At VMware Explore, I got an interesting question from a customer. They are a VCPP partner and are leveraging VMware Cloud Director to service their customers. They were asking if it is possible to create a (nested) VCF environment on top of VCD. I said, yes, that should be possible, the HOL is an excellent example of where this is done, but I saw little information on the exact way how to build this configuration.
At VMware we, as TAM’s, have the possibility to create our own lab environments. For this we use a VMware Cloud Director environment, dedicated for TAM’s. So I thought it would be interesting to see how to go about building a VCF lab on top of VCD.
I will be starting from scratch and will create a VCF 4.5 environment, with all the necessary prerequisites to create and run this, from zero. For this, I created an empty vApp within VCD, called:
And, of course, we also need a little bit of a design. This might (will) change over time, but let’s start small. First, we are building:
So, one DC, that will contain network services, Domain Controller functionality and be a stepping stone to get to the environment. One Cloud Builder VM, that will help us deploy our VCF environment and a couple of ESXi servers that will contain this VCF environment.
I created the dc01 and promoted it to become both a Domain Controller and DNS server for the rest of the environment. I can access the dc through the “Public” Network, which is (for me) reachable internally over VPN.
As a Domain Name, I chose “my-sddc.vcd” (as I already use my-sddc.local in my local lab 🙂 and vcd of course, related to VMware Cloud Director)
After installing the Domain Controller (and configuring it for all the other roles it will get), I deployed the Cloud Builder Appliance. There was already a template in the environment that contained Cloud Builder 4.5 and I deployed a new VM from this template (but installing a freshly downloaded Cloud Builder VM would be the same starting point, but it is rather large, so I took the shortcut of the template).
After starting it, it gives me a nice overview of what I need to do:
So next, it is time to create some prerequisites, which are presented on the next page:
First up, we create some new (nested) ESXi servers. For this I am using the following configuration:
- 1 socket 16 cores CPU
- 128 GB Memory
(in hindsight, this is too small. I would opt for 16 x cpu and 128 GB of memory. I will change it later in the process, during the bring up, but if you start from scratch, use the larger size if you have the option).
- 16 GB Storage for OS
- 100 GB Storage to be used as a cache device –> Bus type: NVME
- 1000 GB Storage to be used as a capacity device –> Bus type: NVME
It is important to set the largest of the two as a capacity device (described further on).

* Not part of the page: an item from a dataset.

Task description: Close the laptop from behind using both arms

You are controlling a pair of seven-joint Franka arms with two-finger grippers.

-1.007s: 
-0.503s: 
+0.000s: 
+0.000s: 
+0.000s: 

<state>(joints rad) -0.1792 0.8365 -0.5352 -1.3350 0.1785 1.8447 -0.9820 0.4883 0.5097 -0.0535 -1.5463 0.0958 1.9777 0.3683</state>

So I start with the configuration as mentioned and after the deployment has completed, move to the configuration with only the NVME devices (see the last part of this article).
I boot the VM with the .iso attached, to install the correct version of ESXi, related to VCF 4.5 (find out the correct version in the Release Notes), which is 7.0 Update 3g, build 20328353.
After installing this host, I copied it another 3 times, so I have 4 hosts in total:
Important to do a reset of the configuration, because ESXi will by default reuse the same (virtual) vmk mac-address (based on the initial host’s physical mac-address) if you don’t.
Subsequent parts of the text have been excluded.